- **EXERCISE DETAILS**: Write out exactly the lines of the entries below from the one holding "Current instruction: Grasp" to the one holding "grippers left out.", inclusive, and leave out all other lines.

- **DATA SHOWN**:

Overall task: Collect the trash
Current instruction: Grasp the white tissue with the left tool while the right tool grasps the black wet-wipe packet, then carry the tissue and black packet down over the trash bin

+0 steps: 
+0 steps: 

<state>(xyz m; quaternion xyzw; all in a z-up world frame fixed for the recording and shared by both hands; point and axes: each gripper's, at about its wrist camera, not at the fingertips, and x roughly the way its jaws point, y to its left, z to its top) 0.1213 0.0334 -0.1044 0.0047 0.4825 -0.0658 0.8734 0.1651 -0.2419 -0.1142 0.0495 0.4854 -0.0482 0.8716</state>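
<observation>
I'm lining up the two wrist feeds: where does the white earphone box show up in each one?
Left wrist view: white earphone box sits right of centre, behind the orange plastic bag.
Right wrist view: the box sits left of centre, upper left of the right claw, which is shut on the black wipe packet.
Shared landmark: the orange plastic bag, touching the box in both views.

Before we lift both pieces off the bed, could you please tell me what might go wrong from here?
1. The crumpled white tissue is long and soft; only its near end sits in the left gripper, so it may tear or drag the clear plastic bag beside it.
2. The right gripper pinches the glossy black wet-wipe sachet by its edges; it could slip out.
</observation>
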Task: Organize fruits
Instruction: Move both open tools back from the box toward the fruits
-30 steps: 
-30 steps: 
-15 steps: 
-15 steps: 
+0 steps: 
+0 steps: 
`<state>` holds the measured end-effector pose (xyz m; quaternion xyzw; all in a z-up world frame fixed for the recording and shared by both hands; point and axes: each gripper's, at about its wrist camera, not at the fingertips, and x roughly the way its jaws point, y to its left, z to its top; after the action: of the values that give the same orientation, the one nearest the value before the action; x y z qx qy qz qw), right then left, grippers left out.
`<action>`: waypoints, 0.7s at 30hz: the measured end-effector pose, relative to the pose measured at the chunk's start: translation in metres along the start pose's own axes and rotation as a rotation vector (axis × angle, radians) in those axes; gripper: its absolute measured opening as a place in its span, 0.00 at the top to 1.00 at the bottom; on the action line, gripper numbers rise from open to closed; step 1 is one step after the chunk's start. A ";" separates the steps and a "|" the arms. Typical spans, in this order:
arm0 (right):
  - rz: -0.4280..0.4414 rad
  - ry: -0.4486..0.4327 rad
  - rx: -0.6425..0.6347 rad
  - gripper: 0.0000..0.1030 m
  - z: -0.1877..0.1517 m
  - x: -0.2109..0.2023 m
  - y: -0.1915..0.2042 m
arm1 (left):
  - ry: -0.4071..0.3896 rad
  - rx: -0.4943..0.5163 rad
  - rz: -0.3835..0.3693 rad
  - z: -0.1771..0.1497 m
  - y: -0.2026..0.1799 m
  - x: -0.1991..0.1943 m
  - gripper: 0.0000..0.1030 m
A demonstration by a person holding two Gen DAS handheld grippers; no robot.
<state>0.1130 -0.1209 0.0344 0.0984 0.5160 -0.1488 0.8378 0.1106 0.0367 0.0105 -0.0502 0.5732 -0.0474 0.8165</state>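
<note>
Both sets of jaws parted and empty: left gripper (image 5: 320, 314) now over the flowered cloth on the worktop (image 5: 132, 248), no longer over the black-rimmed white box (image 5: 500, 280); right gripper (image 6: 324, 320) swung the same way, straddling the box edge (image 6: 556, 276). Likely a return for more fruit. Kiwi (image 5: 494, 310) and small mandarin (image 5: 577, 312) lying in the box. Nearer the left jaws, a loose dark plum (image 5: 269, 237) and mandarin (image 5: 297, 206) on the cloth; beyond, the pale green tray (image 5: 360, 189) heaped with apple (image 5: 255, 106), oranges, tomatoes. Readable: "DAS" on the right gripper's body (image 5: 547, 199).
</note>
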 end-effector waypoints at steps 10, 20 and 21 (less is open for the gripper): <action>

- **ANSWER SECTION**:
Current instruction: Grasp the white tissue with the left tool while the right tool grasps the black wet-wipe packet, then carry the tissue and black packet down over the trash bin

+0 steps: 
+0 steps: 

<state>(xyz m; quaternion xyzw; all in a z-up world frame fixed for the recording and shared by both hands; point and axes: each gripper's, at about its wrist camera, not at the fingertips, and x roughly the way its jaws point, y to its left, z to its top) 0.1213 0.0334 -0.1044 0.0047 0.4825 -0.0658 0.8734 0.1651 -0.2419 -0.1142 0.0495 0.4854 -0.0482 0.8716</state>
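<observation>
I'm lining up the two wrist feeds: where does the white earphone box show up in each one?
Left wrist view: white earphone box sits right of centre, behind the orange plastic bag.
Right wrist view: the box sits left of centre, upper left of the right claw, which is shut on the black wipe packet.
Shared landmark: the orange plastic bag, touching the box in both views.

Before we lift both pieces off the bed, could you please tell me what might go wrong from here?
1. The crumpled white tissue is long and soft; only its near end sits in the left gripper, so it may tear or drag the clear plastic bag beside it.
2. The right gripper pinches the glossy black wet-wipe sachet by its edges; it could slip out.
</observation>
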Task: Organize fruits
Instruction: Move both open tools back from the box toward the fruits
-30 steps: 
-30 steps: 
-15 steps: 
-15 steps: 
+0 steps: 
+0 steps: 
`<state>` holds the measured end-effector pose (xyz m; quaternion xyzw; all in a z-up world frame fixed for the recording and shared by both hands; point and axes: each gripper's, at about its wrist camera, not at the fingertips, and x roughly the way its jaws point, y to its left, z to its top; after the action: of the values that give the same orientation, the one nearest the value before the action; x y z qx qy qz qw), right then left, grippers left out.

The exercise is done.